Only the count is needed. Count the lines below with the word "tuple" in them.

Data to examine
--------------------------------------------------

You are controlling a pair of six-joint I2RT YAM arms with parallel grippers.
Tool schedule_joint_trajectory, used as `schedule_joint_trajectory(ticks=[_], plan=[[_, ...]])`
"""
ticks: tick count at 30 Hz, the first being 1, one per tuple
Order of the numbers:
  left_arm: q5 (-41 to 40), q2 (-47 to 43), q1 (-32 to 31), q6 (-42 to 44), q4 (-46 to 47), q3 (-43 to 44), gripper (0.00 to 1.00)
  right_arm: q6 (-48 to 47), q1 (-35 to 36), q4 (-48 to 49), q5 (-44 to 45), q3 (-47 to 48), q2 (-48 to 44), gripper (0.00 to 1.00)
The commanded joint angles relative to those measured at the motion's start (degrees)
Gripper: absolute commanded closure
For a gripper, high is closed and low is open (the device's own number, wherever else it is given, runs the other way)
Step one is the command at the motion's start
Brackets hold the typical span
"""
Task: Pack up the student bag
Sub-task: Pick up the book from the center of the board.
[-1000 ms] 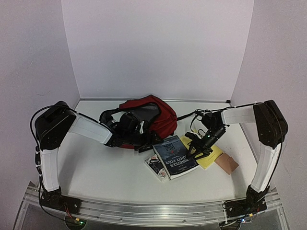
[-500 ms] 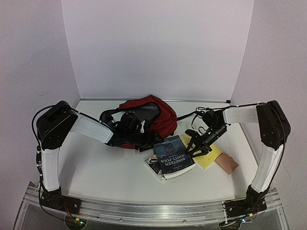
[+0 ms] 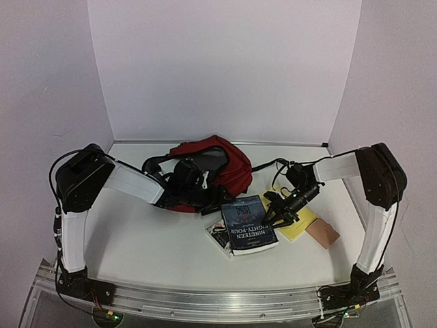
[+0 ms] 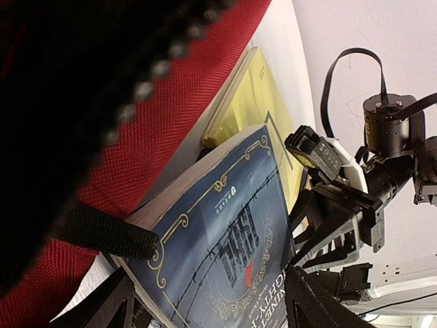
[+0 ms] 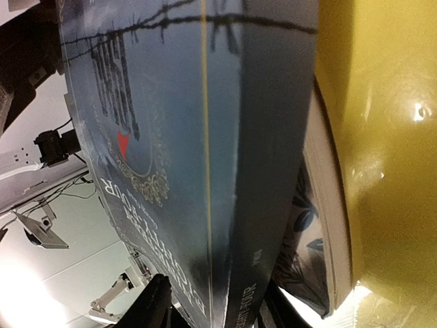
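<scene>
Since 1 second ago, the right gripper [image 3: 276,210] has been narrowed and brought against the right edge of the dark blue 1984 paperback [image 3: 249,225], which has been turned slightly. Its 2 fingers are set astride the spine, but whether a firm clamp is made cannot be told. The left gripper [image 4: 210,294] is spread, with nothing held. From so thin an edge hold the paperback could be tipped or dropped, or the yellow book [image 3: 300,224] dragged along. The student bag [image 3: 229,167] lies mid-frame, up-left of the right fingers and apart from them, its red fabric just beside the left ones.
</scene>
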Motion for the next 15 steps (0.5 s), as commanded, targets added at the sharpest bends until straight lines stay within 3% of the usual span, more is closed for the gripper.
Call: schedule_joint_trajectory(ticks=[1, 3, 4, 8, 15], plan=[[2.7, -0.4, -0.7, 1.2, 1.0, 2.7, 0.23, 0.1, 0.4, 2.5, -2.9, 0.0, -2.9, 0.86], [1.5, -2.4, -0.7, 2.1, -1.5, 2.9, 0.18, 0.9, 0.4, 2.4, -3.5, 0.4, -5.3, 0.99], [0.8, -3.7, -0.7, 2.7, -2.9, 3.0, 0.14, 1.5, 0.4, 2.4, -3.9, 0.8, -6.5, 1.0], [-2.9, -11.4, -0.6, 5.8, -8.9, 2.2, 0.01, 4.1, 0.4, 2.3, -5.3, 4.2, -10.9, 1.0], [-12.5, -25.9, -0.6, 9.8, -13.9, -0.4, 0.0, 9.0, -0.3, 3.1, -4.5, 15.9, -14.2, 1.0]])
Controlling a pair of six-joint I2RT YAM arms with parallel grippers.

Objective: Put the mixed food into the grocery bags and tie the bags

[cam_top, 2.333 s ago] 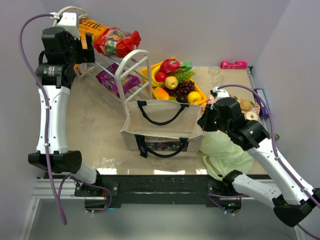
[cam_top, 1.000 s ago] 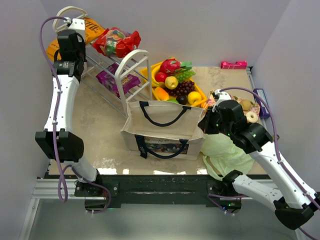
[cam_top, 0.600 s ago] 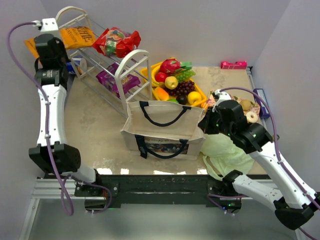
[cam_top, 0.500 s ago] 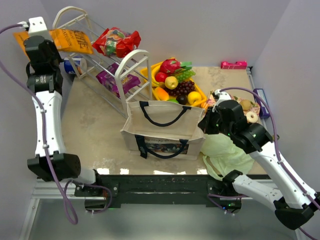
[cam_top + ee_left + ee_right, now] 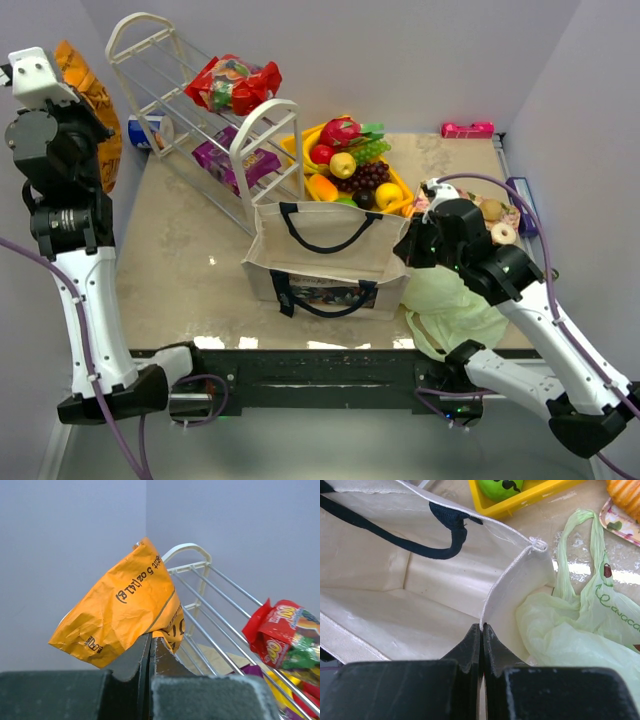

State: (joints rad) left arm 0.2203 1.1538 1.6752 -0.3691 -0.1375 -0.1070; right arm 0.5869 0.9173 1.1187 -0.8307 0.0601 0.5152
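One orange chip bag is being pinched by the left hand at far left, well apart from the tote, whose right rim the right hand is pinching. Such a thin grip is risking a mid-carry drop.

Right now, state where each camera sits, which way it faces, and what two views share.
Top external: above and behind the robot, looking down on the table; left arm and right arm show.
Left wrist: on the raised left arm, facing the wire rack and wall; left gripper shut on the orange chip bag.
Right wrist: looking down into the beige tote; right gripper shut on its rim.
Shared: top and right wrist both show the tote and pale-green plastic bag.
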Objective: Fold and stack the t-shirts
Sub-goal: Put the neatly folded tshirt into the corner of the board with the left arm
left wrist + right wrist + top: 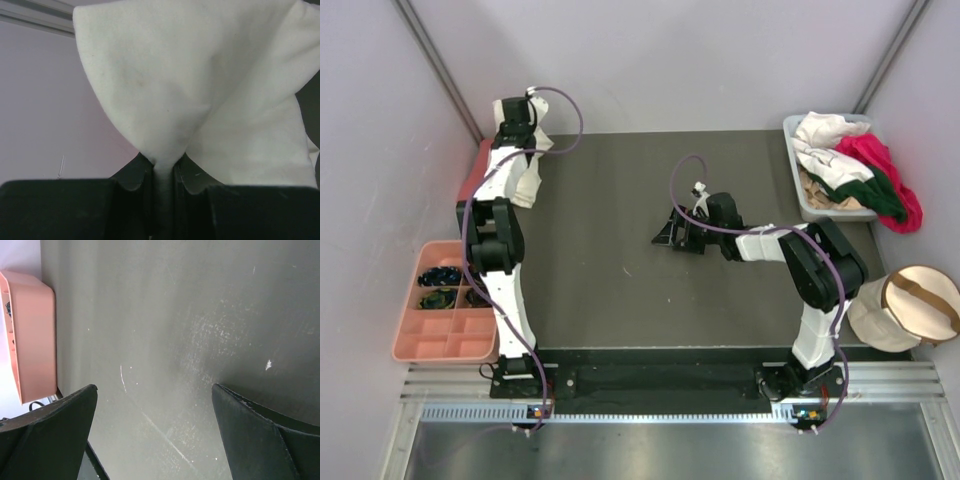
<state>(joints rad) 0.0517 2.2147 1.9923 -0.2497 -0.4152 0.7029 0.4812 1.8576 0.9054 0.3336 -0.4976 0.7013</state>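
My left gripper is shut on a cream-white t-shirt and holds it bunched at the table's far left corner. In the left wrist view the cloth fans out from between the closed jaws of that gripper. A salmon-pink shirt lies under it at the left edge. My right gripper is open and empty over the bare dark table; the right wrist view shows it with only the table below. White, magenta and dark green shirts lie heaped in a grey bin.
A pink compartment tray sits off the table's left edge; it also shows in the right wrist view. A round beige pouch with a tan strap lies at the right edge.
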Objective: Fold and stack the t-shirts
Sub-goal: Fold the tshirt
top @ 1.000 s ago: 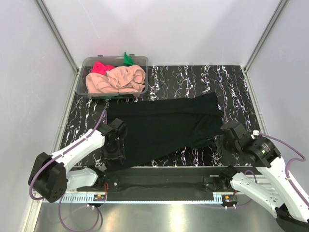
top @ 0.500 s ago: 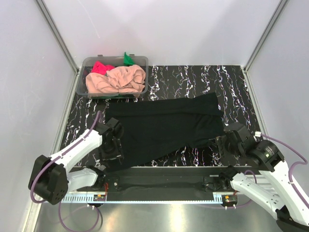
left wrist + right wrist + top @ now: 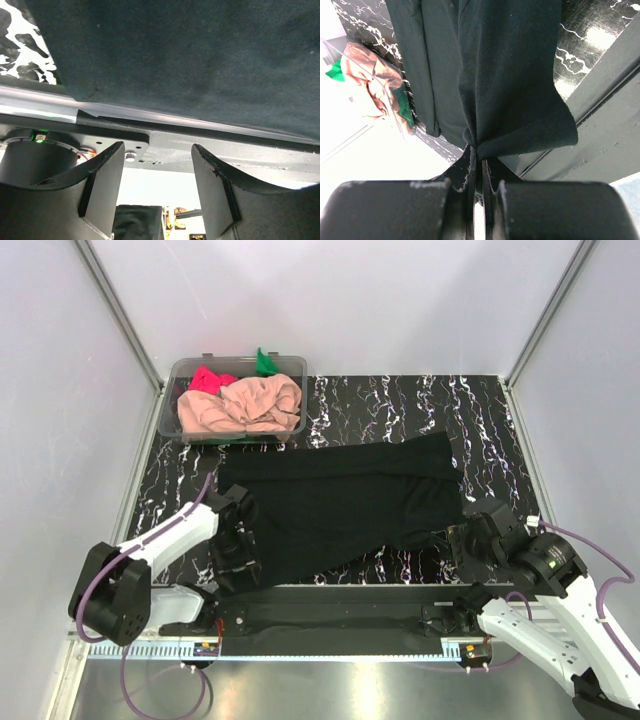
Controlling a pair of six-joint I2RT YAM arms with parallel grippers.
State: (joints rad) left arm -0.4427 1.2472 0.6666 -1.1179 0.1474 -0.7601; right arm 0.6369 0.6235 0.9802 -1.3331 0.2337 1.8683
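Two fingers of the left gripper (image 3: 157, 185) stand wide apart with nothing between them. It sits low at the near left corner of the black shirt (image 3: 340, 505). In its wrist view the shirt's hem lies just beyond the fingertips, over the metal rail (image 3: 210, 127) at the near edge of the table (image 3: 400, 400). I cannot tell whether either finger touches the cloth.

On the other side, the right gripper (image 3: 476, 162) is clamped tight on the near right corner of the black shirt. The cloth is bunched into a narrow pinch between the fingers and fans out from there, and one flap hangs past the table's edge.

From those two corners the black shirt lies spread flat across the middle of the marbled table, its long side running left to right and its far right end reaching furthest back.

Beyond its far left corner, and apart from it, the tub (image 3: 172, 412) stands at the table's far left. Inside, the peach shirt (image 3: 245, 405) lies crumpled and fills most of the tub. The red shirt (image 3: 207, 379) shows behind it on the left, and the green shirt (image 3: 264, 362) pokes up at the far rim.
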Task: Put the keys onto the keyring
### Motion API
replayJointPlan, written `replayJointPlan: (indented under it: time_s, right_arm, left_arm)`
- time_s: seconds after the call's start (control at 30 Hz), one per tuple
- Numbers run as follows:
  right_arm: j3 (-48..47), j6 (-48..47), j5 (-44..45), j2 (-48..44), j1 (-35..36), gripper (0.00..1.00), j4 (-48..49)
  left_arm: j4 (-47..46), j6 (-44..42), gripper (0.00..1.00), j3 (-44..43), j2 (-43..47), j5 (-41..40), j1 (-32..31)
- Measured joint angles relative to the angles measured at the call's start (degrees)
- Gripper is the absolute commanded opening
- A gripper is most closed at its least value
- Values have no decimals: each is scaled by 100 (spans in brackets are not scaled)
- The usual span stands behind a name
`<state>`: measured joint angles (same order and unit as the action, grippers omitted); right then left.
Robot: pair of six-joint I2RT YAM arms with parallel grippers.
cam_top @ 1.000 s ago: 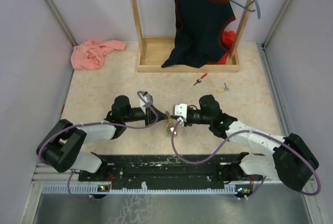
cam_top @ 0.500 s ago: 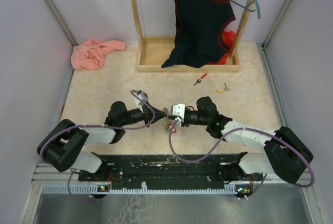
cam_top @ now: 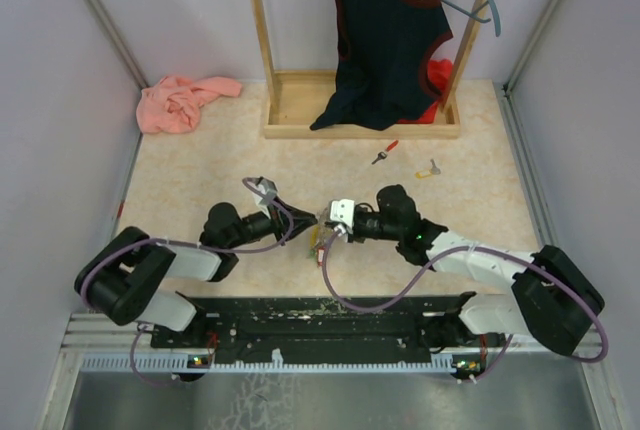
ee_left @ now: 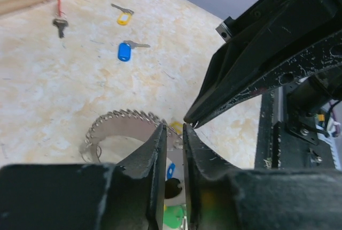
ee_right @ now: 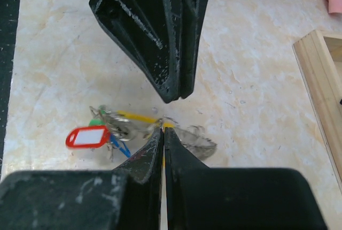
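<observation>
The keyring [ee_right: 133,123], a grey ridged loop with a yellow section and red, green and blue tags, lies low over the floor between both grippers; it shows too as the keyring [ee_left: 120,119] and the keyring [cam_top: 318,241]. My right gripper [ee_right: 163,131] is shut on its yellow section. My left gripper [ee_left: 173,132] faces it tip to tip with a narrow gap and nothing pinched. Loose keys lie farther out: a red key [ee_left: 60,20], a yellow key [ee_left: 124,17] and a blue key [ee_left: 124,52]. The top view shows the red key [cam_top: 385,152] and the yellow key [cam_top: 428,168].
A wooden clothes rack base [cam_top: 360,110] with a dark top [cam_top: 385,40] hanging on it stands at the back. A pink cloth [cam_top: 180,102] lies at the back left. Grey walls close in both sides.
Both grippers have come down and nearer the arms' bases with the keyring. The left gripper has drawn slightly left and its jaws have parted a little.
</observation>
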<state>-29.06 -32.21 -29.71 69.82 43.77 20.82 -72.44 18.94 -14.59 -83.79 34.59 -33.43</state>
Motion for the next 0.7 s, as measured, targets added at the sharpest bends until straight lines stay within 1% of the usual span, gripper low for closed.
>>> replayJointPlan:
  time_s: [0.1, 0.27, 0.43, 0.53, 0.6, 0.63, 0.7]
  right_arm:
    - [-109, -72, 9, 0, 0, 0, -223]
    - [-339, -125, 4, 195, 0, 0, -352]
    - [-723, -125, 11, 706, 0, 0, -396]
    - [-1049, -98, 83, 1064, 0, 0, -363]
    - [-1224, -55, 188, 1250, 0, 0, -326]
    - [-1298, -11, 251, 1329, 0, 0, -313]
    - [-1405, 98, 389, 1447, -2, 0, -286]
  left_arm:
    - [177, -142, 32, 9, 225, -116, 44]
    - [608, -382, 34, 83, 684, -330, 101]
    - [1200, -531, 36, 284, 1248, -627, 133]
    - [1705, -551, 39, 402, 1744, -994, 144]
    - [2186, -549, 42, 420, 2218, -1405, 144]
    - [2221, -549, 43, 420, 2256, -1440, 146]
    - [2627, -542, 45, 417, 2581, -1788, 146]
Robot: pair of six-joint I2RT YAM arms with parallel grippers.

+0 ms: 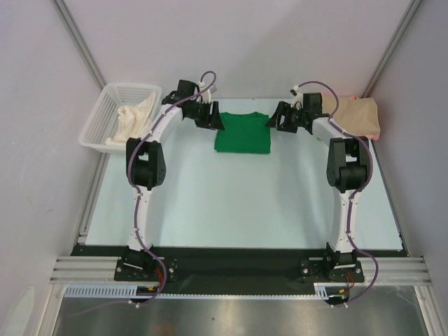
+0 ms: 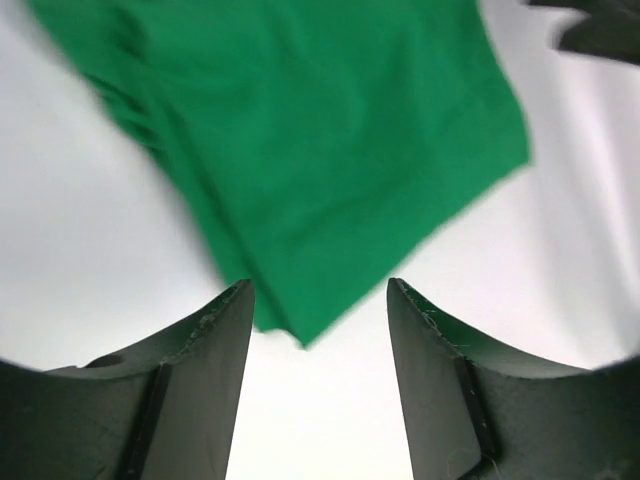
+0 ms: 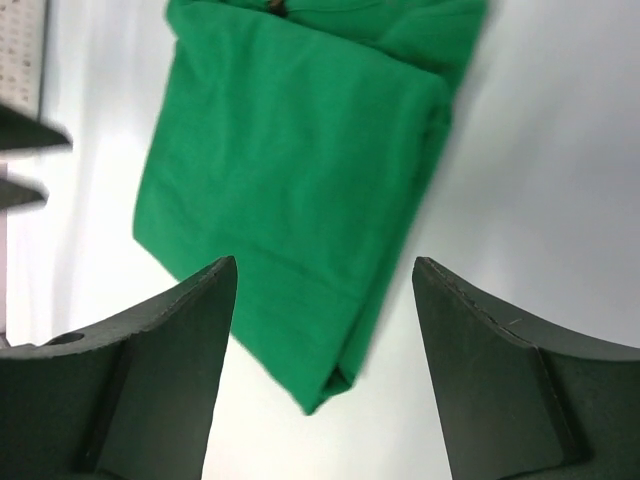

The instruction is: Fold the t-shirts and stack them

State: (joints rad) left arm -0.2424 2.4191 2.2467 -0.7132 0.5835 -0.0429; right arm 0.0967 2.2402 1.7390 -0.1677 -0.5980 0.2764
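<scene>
Lying apart: one green t-shirt (image 1: 242, 133), one tan t-shirt (image 1: 357, 115).

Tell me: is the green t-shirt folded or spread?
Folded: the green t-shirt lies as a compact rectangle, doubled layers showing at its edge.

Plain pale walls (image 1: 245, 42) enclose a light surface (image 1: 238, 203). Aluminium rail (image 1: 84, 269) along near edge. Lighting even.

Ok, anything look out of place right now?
Only one thing: a cream cloth hangs over the basket rim, far left. The green shirt lies folded flat between the open left tool and right tool.
</scene>
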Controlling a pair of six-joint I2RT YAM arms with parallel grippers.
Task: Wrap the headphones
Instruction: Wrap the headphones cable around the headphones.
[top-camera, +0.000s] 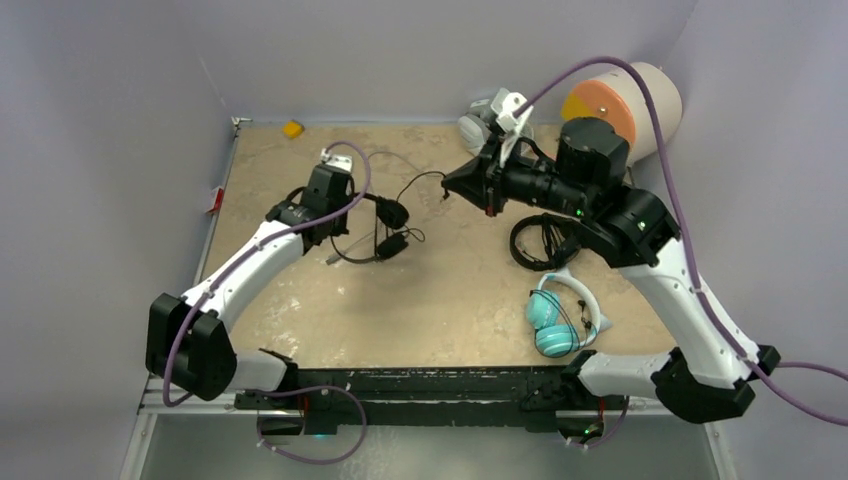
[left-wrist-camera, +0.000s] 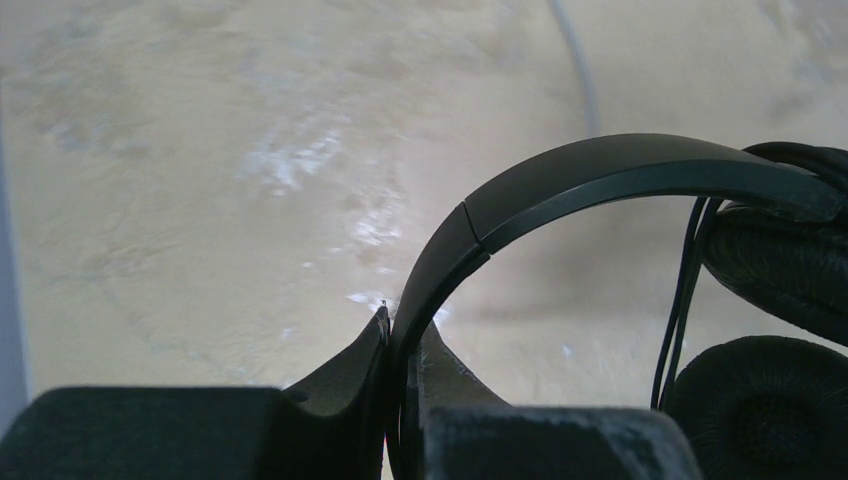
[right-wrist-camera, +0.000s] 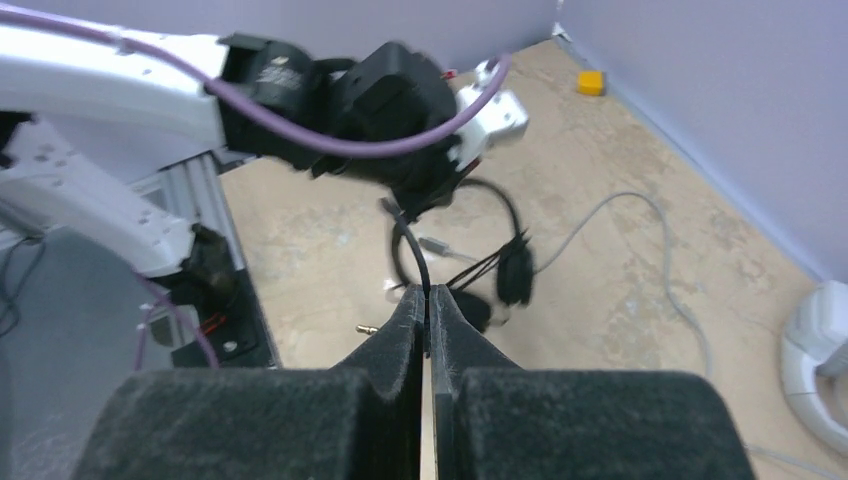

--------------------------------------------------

Response to this task
2